Show every line below where "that" appears.

Collected data:
-=-=-=-=-
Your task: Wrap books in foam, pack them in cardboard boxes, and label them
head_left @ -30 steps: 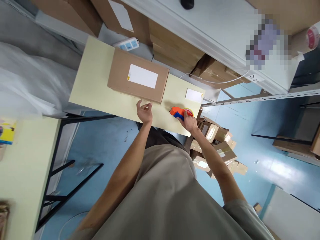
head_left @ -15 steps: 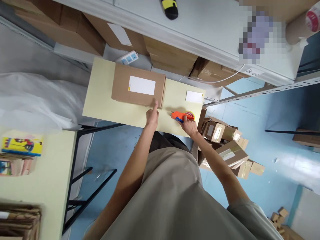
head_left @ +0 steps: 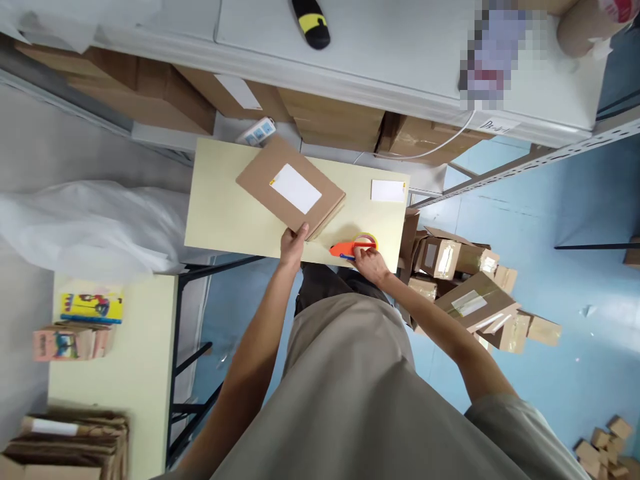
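A cardboard box (head_left: 260, 177) with a white label (head_left: 295, 189) on top sits at a slant on the pale yellow table (head_left: 215, 213). My left hand (head_left: 293, 245) grips its near corner, thumb on the top face and the fingers hidden beneath or behind the edge. In my right hand (head_left: 369, 261) is an orange tape dispenser (head_left: 343, 249) with a roll of tape, held low over the table's front edge. Beyond it a loose white label (head_left: 388, 191) lies flat near the table's right end.
Behind the table runs a grey shelf (head_left: 400, 73) carrying a black-and-yellow tool (head_left: 313, 25), with large cartons (head_left: 335, 123) below. Scattered boxes (head_left: 475, 300) lie on the blue floor to the right. Books (head_left: 75, 340) rest on another table at left, beside white plastic sheeting (head_left: 100, 220).
My left hand has taken hold of the box's near corner, and the box has turned clockwise from nearly square to slanted. The tape dispenser has shifted slightly left and nearer to me.
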Demonstrator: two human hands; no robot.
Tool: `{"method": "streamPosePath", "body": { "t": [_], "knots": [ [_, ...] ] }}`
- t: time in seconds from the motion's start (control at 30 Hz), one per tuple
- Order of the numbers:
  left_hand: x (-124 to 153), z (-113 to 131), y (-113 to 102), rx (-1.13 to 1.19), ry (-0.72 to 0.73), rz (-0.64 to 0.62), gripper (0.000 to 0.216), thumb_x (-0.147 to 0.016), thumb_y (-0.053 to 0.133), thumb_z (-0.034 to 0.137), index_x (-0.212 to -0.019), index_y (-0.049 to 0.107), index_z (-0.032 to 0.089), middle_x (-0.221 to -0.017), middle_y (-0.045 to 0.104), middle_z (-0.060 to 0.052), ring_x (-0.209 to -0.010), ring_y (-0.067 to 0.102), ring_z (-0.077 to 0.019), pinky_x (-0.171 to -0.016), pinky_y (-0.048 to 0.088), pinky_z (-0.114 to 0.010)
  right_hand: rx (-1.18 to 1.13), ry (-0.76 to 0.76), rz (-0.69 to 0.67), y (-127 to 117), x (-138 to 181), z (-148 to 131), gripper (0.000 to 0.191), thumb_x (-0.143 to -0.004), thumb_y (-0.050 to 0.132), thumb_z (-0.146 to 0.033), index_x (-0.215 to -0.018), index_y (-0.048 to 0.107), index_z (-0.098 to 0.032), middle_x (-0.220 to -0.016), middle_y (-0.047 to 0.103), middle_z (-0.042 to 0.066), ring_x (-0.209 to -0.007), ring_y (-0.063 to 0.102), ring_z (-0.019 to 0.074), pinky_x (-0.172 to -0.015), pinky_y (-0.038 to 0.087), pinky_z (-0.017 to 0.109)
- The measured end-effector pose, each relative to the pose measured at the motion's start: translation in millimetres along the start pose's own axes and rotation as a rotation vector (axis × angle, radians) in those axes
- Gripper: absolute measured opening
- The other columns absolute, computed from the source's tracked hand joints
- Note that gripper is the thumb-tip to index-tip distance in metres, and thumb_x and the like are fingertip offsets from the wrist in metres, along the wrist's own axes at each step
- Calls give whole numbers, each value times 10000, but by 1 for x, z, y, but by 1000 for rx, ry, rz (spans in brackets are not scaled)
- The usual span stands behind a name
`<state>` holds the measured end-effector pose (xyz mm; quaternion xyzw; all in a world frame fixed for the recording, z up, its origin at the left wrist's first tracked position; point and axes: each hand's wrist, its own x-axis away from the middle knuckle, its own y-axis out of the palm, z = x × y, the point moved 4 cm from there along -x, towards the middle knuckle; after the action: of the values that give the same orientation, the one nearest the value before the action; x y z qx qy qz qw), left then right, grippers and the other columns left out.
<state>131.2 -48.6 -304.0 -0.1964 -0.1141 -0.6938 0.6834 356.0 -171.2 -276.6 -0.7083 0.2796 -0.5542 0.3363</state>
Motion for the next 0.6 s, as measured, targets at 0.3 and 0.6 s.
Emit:
{"method": "streamPosePath", "body": {
  "t": [0.3, 0.6],
  "knots": [
    [19, 7, -33, -149, 22, 14, 611, -866, 798, 695, -1248, 711, 226, -1393, 795, -164, -1391, 714, -318, -1228, 539, -488, -71, -64, -7, -2, -10, -37, 560, -1227, 350, -421, -1536, 504, 19, -1297, 767, 338, -1221, 789, 353, -1083, 556, 447],
    [29, 3, -20, -229, 78, 5, 583, -904, 737, 706, -1224, 686, 222, -1329, 801, -173, -1308, 743, -308, -1141, 585, -441, -47, -70, 27, 21, 31, -6, 562, -1227, 370, -468, -1529, 516, -18, -1271, 799, 292, -1230, 795, 346, -1132, 537, 425]
  ]
}}
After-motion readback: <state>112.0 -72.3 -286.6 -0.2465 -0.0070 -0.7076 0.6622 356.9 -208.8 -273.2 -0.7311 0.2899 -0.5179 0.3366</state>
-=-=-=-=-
Reply:
- Note that gripper is the thumb-tip to index-tip distance in metres, and thumb_x and the like are fingertip offsets from the wrist in metres, along the wrist's own axes at each step
`<state>` holds the measured end-effector pose (xyz mm; quaternion xyzw; all in a world frame fixed for the recording, z up, its origin at the left wrist's first tracked position; point and axes: each hand's wrist, its own x-axis away from the middle knuckle, its own y-axis out of the palm, z = x × y, the point moved 4 cm from there along -x, towards the middle knuckle; after the action: of the values that give the same orientation, the one nearest the value before the action; x y z qx qy qz qw), left then right, grippers and the other columns left out.

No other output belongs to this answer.